[Records drawn from a dataset]
*** Block opens ***
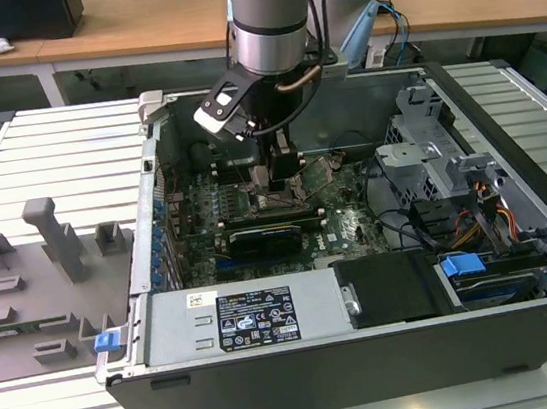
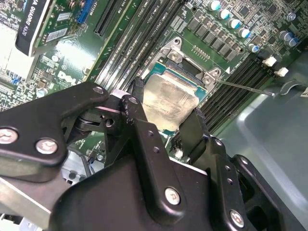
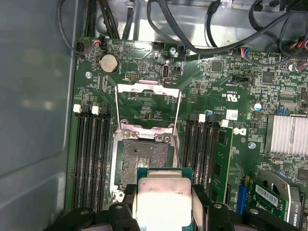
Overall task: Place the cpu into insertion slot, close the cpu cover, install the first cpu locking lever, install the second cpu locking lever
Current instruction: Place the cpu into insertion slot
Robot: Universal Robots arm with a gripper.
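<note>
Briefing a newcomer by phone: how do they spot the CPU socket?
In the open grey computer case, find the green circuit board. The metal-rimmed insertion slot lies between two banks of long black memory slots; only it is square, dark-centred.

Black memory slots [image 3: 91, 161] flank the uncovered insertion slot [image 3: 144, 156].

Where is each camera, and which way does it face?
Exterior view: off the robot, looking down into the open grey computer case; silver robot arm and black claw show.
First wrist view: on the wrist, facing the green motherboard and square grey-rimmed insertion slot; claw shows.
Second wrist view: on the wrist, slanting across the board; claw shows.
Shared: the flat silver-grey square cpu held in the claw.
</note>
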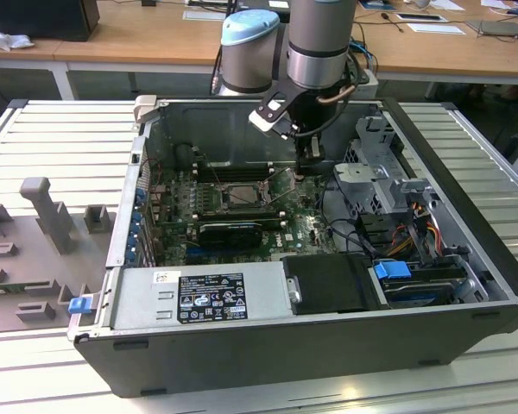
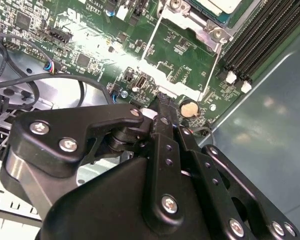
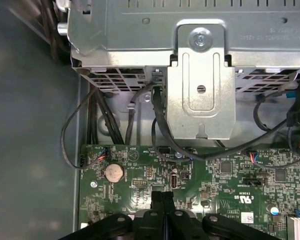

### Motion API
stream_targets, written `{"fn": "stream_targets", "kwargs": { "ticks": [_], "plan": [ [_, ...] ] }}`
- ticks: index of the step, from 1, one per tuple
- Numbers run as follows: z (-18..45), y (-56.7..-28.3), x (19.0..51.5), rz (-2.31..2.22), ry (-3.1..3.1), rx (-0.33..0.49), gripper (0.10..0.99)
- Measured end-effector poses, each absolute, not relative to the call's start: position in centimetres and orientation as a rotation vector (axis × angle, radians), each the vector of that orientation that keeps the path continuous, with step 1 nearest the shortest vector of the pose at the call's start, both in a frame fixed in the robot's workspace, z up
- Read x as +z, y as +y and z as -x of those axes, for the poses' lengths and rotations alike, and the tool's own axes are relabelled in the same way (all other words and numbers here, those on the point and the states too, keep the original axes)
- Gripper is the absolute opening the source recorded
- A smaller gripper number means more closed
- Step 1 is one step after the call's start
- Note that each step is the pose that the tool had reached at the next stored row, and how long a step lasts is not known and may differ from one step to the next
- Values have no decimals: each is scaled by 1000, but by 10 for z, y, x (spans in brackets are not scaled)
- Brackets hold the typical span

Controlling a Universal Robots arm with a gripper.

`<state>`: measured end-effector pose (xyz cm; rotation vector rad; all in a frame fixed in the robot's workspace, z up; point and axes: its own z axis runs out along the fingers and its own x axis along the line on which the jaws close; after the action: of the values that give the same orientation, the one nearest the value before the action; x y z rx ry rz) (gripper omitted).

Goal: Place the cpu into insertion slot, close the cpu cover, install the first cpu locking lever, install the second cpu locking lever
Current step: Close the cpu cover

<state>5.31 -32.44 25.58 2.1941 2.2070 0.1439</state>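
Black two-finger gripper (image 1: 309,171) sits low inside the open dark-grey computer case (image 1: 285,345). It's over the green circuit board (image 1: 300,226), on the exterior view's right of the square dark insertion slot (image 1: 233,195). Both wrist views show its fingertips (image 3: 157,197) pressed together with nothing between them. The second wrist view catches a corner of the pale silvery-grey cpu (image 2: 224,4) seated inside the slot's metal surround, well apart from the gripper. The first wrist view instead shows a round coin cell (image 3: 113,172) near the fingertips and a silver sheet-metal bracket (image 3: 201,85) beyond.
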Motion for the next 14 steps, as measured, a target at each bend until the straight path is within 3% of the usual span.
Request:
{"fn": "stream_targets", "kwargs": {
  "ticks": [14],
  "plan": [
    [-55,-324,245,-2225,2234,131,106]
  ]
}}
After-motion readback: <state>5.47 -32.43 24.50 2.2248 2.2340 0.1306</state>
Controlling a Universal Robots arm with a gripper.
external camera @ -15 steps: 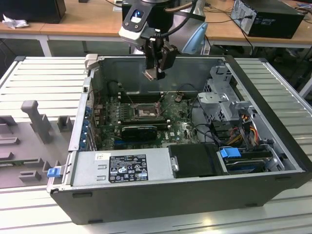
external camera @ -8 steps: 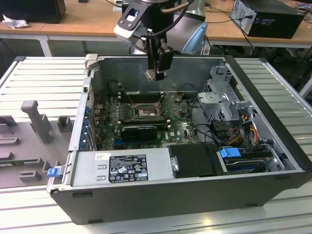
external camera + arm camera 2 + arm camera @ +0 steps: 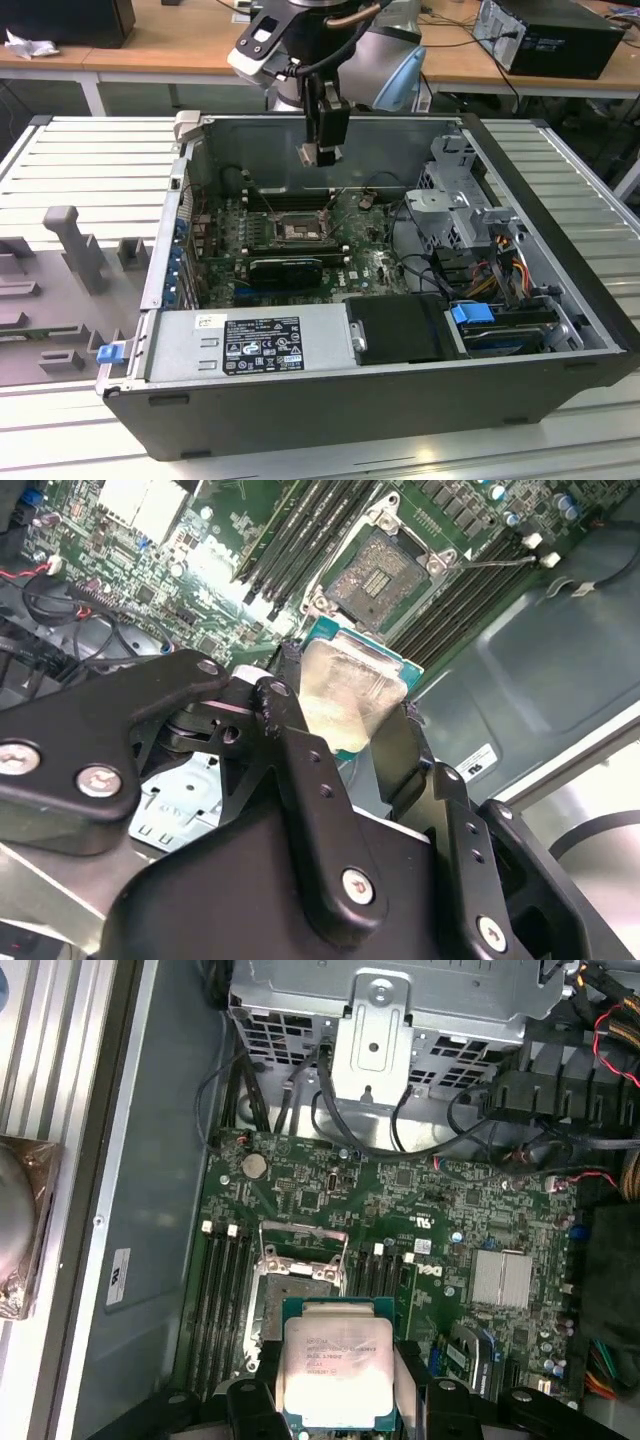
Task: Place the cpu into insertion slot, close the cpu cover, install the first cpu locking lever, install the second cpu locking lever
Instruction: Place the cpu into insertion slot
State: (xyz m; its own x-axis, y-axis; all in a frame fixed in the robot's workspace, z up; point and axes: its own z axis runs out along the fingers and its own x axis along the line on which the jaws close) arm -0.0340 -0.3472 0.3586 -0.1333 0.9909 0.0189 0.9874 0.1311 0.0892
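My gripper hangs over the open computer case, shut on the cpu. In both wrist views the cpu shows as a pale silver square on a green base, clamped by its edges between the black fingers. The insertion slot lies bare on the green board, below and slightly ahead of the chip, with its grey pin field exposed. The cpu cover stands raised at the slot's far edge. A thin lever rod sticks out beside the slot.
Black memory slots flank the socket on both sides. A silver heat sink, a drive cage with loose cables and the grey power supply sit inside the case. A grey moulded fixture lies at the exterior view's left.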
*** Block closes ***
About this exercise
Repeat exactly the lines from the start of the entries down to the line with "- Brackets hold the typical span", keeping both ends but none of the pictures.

Solution for this exercise
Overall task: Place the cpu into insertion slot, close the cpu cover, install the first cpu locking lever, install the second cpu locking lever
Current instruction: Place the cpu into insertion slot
Robot: Universal Robots arm with a gripper.
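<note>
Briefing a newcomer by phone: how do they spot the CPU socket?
In the open grey computer case, find the green circuit board. The metal-rimmed insertion slot lies between two banks of long black memory slots; only it is square, dark-centred.

Black memory slots [image 3: 91, 161] flank the uncovered insertion slot [image 3: 144, 156].

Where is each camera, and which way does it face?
Exterior view: off the robot, looking down into the open grey computer case; silver robot arm and black claw show.
First wrist view: on the wrist, facing the green motherboard and square grey-rimmed insertion slot; claw shows.
Second wrist view: on the wrist, slanting across the board; claw shows.
Shared: the flat silver-grey square cpu held in the claw.
</note>
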
### Motion API
stream_targets, written `{"fn": "stream_targets", "kwargs": { "ticks": [_], "plan": [ [_, ...] ] }}`
- ticks: index of the step, from 1, one per tuple
- Numbers run as follows: z (-18..45), y (-56.7..-28.3), x (19.0..51.5), rz (-2.31..2.22), ry (-3.1..3.1), rx (-0.33..0.49), gripper (0.10..0.99)
- Measured end-effector poses, each absolute, not relative to the call's start: position in centimetres and orientation as a rotation vector (axis × angle, radians), each the vector of that orientation that keeps the path continuous, with step 1 nearest the shortest vector of the pose at the call's start, both in a frame fixed in the robot's workspace, z up
- Read x as +z, y as +y and z as -x of those axes, for the poses' lengths and rotations alike, and the tool's own axes are relabelled in the same way (all other words and numbers here, those on the point and the states too, keep the original axes)
- Gripper is the absolute opening the source recorded
- A smaller gripper number means more closed
- Step 1 is one step after the call's start
- Note that each step is the pose that the tool had reached at the next stored row, and how long a step lasts is not known and may differ from one step to the next
- Values have no decimals: each is scaled by 1000, but by 10 for z, y, x (spans in brackets are not scaled)
- Brackets hold the typical span

The exercise is now done.